▶ _What the task asks_: Since the records include pictures, leave those out while you reproduce exactly and only the lines from the one containing "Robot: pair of" through the one containing "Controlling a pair", inclusive.
*** Data in this exercise ***
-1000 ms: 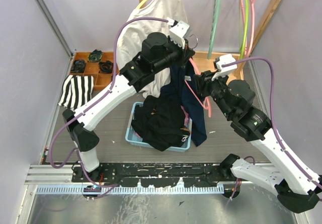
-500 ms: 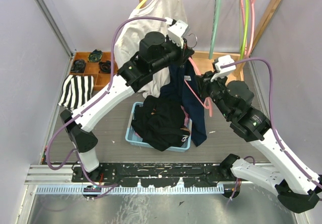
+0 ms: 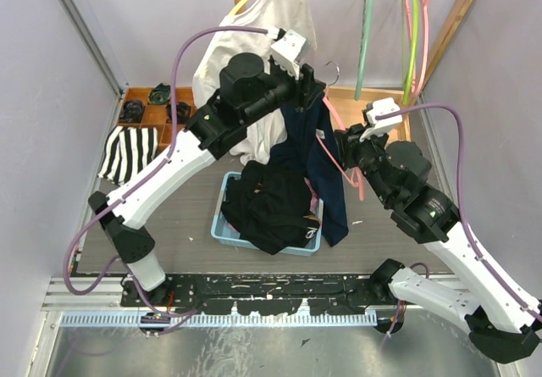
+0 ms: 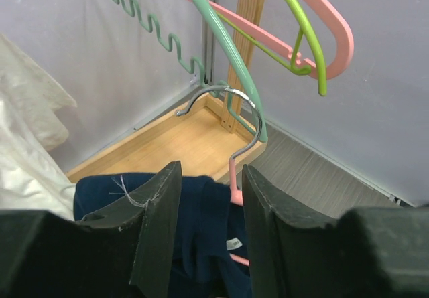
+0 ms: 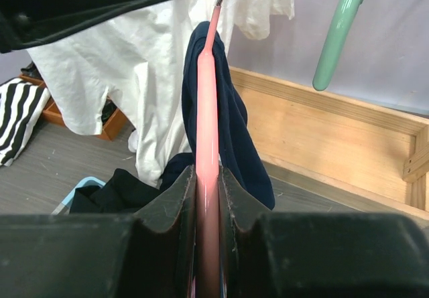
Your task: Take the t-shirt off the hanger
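A navy t-shirt (image 3: pixel 329 178) hangs on a pink hanger (image 3: pixel 341 163) with a metal hook (image 4: pixel 228 94), held in the air above the table. My right gripper (image 5: pixel 206 174) is shut on the hanger's pink bar (image 5: pixel 206 110), with the navy shirt (image 5: pixel 238 130) draped over both sides of it. My left gripper (image 4: pixel 209 177) is open at the top of the hanger. Its jaws stand on either side of the navy collar (image 4: pixel 201 224) and the pink neck (image 4: pixel 232 177). In the top view the left gripper (image 3: pixel 313 89) is just above the shirt and the right gripper (image 3: pixel 345 152) is at its right side.
A white shirt (image 3: pixel 275 21) hangs on a yellow hanger behind the left arm. Green and pink empty hangers (image 3: pixel 412 30) hang on the wooden rack at the back right. A blue basin (image 3: pixel 222 224) of black clothes (image 3: pixel 271 207) sits below. A striped cloth (image 3: pixel 127 152) lies at the left.
My left arm has risen and shifted left and back, its gripper staying at the top of the hanger. The right gripper keeps hold of the pink hanger and has shifted slightly right.
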Tool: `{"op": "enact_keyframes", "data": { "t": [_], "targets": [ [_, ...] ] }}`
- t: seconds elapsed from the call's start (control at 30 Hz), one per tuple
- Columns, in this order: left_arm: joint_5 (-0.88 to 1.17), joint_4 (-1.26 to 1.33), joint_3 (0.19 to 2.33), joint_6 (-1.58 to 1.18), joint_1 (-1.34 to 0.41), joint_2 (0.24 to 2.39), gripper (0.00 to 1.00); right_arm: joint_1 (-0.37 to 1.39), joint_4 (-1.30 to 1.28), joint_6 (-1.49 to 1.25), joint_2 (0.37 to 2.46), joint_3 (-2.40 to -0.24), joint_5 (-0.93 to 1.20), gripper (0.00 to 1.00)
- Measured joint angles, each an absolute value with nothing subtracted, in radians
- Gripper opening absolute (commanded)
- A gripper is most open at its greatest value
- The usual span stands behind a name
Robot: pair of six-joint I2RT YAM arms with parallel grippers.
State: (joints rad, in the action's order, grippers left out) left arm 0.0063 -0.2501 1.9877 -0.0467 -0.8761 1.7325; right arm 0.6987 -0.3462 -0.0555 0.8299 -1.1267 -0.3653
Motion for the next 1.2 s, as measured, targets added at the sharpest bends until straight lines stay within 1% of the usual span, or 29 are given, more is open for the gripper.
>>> {"op": "enact_keyframes", "data": {
  "t": [0.13,0.3,0.47,0.63,0.83,1.03,1.13,1.17,1.2],
  "targets": [
    [-0.003,-0.207,1.9,-0.035,-0.876,1.659,0.56,0.699,-0.346,-0.047,0.815,-1.122,-0.382,0.01],
    [-0.016,-0.128,1.695,-0.032,-0.876,1.536,0.65,0.699,-0.341,-0.031,0.8,-1.116,-0.391,0.01],
    [-0.017,-0.064,1.548,-0.046,-0.876,1.494,0.72,0.699,-0.316,-0.023,0.774,-1.094,-0.371,0.01],
    [-0.017,-0.056,1.534,-0.054,-0.876,1.535,0.76,0.699,-0.305,-0.02,0.752,-1.082,-0.344,0.01],
    [-0.011,-0.036,1.543,-0.065,-0.873,1.587,0.78,0.699,-0.302,-0.019,0.741,-1.08,-0.333,0.01],
    [-0.009,-0.013,1.566,-0.075,-0.872,1.621,0.75,0.698,-0.301,-0.019,0.737,-1.08,-0.323,0.01],
    [-0.009,-0.004,1.578,-0.079,-0.871,1.634,0.7,0.698,-0.301,-0.019,0.737,-1.08,-0.318,0.01],
    [-0.009,-0.003,1.583,-0.08,-0.871,1.639,0.63,0.698,-0.301,-0.019,0.737,-1.079,-0.316,0.01],
    [-0.009,-0.002,1.588,-0.081,-0.871,1.644,0.52,0.698,-0.301,-0.02,0.737,-1.079,-0.315,0.01]
  ]
}}
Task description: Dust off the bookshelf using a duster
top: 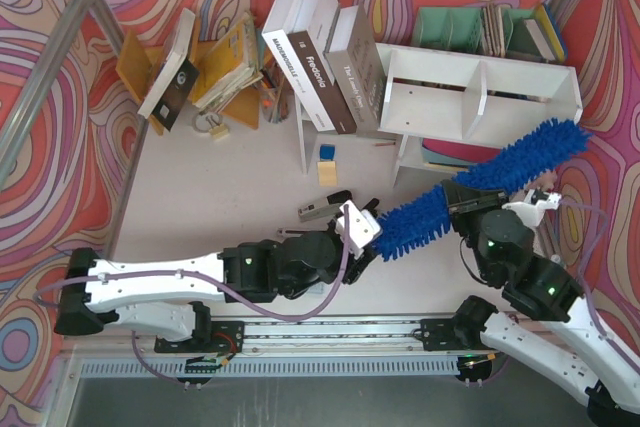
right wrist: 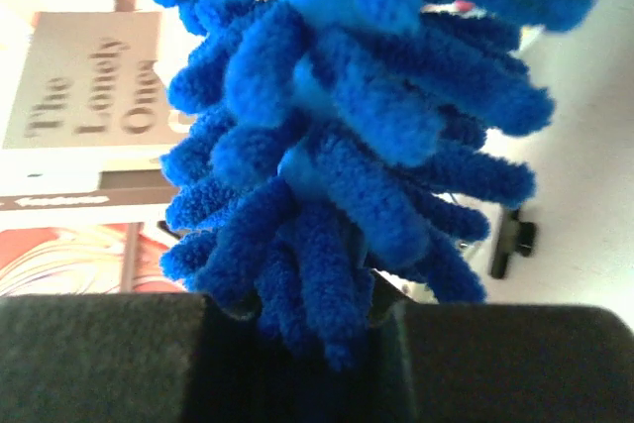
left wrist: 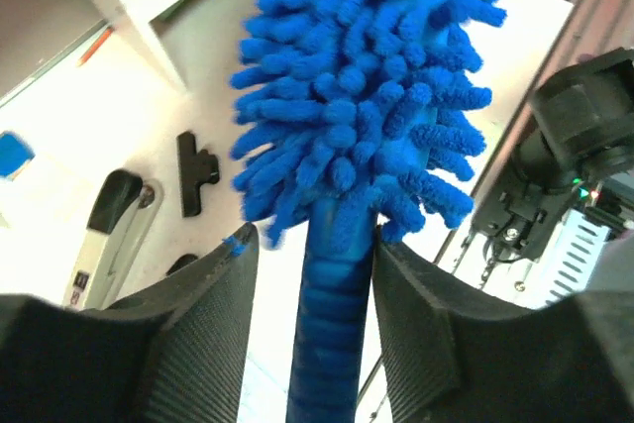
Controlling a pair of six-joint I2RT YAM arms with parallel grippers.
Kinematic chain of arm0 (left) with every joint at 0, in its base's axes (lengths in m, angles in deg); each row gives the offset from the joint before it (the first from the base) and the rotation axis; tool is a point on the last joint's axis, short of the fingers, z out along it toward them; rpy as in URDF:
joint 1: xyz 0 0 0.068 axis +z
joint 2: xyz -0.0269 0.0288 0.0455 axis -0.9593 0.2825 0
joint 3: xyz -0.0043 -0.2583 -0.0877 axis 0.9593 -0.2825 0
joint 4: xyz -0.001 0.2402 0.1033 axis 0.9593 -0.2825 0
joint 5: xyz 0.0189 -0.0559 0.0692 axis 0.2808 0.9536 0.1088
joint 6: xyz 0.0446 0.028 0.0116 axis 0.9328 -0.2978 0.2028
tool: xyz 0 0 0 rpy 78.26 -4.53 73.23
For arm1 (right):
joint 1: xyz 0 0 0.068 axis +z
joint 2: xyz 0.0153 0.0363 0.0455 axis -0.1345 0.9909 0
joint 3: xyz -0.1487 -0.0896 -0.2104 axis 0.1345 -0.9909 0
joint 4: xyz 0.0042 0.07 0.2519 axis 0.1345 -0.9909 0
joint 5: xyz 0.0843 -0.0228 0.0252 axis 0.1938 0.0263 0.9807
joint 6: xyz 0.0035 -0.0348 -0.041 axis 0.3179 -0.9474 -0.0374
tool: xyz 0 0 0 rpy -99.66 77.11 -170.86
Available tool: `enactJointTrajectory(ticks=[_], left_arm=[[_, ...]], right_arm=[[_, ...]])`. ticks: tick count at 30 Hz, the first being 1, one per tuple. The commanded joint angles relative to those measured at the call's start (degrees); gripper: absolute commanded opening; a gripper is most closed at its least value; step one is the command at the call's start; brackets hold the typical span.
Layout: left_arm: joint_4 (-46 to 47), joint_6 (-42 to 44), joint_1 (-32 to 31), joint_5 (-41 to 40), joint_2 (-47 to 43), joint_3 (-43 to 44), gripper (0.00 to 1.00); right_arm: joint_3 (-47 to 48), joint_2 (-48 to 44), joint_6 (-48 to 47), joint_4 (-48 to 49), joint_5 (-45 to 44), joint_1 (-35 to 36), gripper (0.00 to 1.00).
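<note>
The blue fluffy duster [top: 520, 162] slants from the table's middle up to the right, its tip in front of the white bookshelf [top: 480, 87]. My left gripper [top: 362, 232] is at its handle end. In the left wrist view the slim handle [left wrist: 332, 324] stands between the fingers of that gripper [left wrist: 312, 235]; it lies against the right finger, with a clear gap to the left one. My right gripper [top: 462, 202] sits at mid-length of the duster. Its jaws [right wrist: 317, 314] are closed on the chenille strands of the duster [right wrist: 347, 126].
A stapler [top: 320, 209] and a black clip [left wrist: 195, 173] lie on the table near my left gripper. Large books [top: 320, 57] lean left of the bookshelf. An orange rack [top: 230, 67] stands at the back left, a teal organiser [top: 460, 27] behind the shelf.
</note>
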Motion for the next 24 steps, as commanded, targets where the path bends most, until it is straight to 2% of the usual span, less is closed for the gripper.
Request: enactJointTrajectory(ticks=[1,2,3,4,5,9,14,24], left_arm=[[3.6,-1.4,0.3,-10.0,-5.2,-3.2,0.56],[3.7,-1.3,0.3,-11.6,-6.4,-3.7,0.61],[3.9,-1.1,0.3,-13.1,-7.5,-4.3,0.72],[4.3,-0.6,0.3,-15.0,-8.8,-4.9,0.94],[4.6,-0.1,0.3,-16.4,-10.2,-5.5,0.98],[4.7,2.0,0.3,-20.8,-14.9,-7.4,0.98],[5.5,2.6,0.4,-24.1,-20.3,-10.4,0.98],[5.2,1.3,0.4,-27.3,-22.6,-12.9,0.98]], right_arm=[[-2.3,0.7,11.7,-10.2,-5.7,-0.2,0.03],[-3.1,0.9,13.7,-10.4,-5.9,-0.2,0.05],[-4.2,1.2,15.2,-10.8,-6.1,-0.2,0.06],[-5.0,1.4,17.1,-11.3,-6.2,-0.2,0.06],[-5.8,1.7,19.3,-11.9,-6.2,-0.2,0.06],[-10.8,1.9,28.3,-12.2,-4.7,-0.2,0.08],[-17.9,2.1,34.6,-7.8,-0.9,-0.2,0.09],[-24.0,9.9,43.0,-3.0,2.1,-0.3,0.11]])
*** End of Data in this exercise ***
▶ _Answer space_:
Robot: pair of six-joint I2RT YAM arms with parallel grippers.
State: (joints rad, in the action's order, grippers left out) left arm 0.0063 -0.2501 1.9877 -0.0467 -0.8761 1.7325; right arm 0.6987 -0.3462 -0.0555 0.8299 -1.1267 -0.3653
Motion for the next 1.2 s, as measured, targets added at the sharpest bends until straight lines stay within 1% of the usual span, or 29 are given, more is open for the gripper.
>>> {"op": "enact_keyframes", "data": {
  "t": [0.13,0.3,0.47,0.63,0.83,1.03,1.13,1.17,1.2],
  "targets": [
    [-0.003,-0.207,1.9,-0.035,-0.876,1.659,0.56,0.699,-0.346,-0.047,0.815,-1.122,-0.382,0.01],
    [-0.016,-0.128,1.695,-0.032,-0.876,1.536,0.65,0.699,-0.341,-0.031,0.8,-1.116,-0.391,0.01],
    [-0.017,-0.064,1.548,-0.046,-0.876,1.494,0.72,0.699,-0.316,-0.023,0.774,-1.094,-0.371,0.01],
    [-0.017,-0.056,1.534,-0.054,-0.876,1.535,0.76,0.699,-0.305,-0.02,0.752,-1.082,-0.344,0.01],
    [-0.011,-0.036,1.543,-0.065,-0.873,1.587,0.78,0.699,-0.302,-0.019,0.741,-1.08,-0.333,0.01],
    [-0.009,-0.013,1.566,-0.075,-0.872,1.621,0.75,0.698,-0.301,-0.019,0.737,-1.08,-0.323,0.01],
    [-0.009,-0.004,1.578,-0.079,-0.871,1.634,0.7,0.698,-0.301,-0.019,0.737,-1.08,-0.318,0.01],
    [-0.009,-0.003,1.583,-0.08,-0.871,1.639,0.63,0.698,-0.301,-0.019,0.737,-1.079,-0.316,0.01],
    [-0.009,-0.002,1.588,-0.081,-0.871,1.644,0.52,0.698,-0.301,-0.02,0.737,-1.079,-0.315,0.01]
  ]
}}
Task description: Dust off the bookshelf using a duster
top: 
right wrist: 
left wrist: 
Controlling a pair of six-joint I2RT YAM arms with parallel grippers.

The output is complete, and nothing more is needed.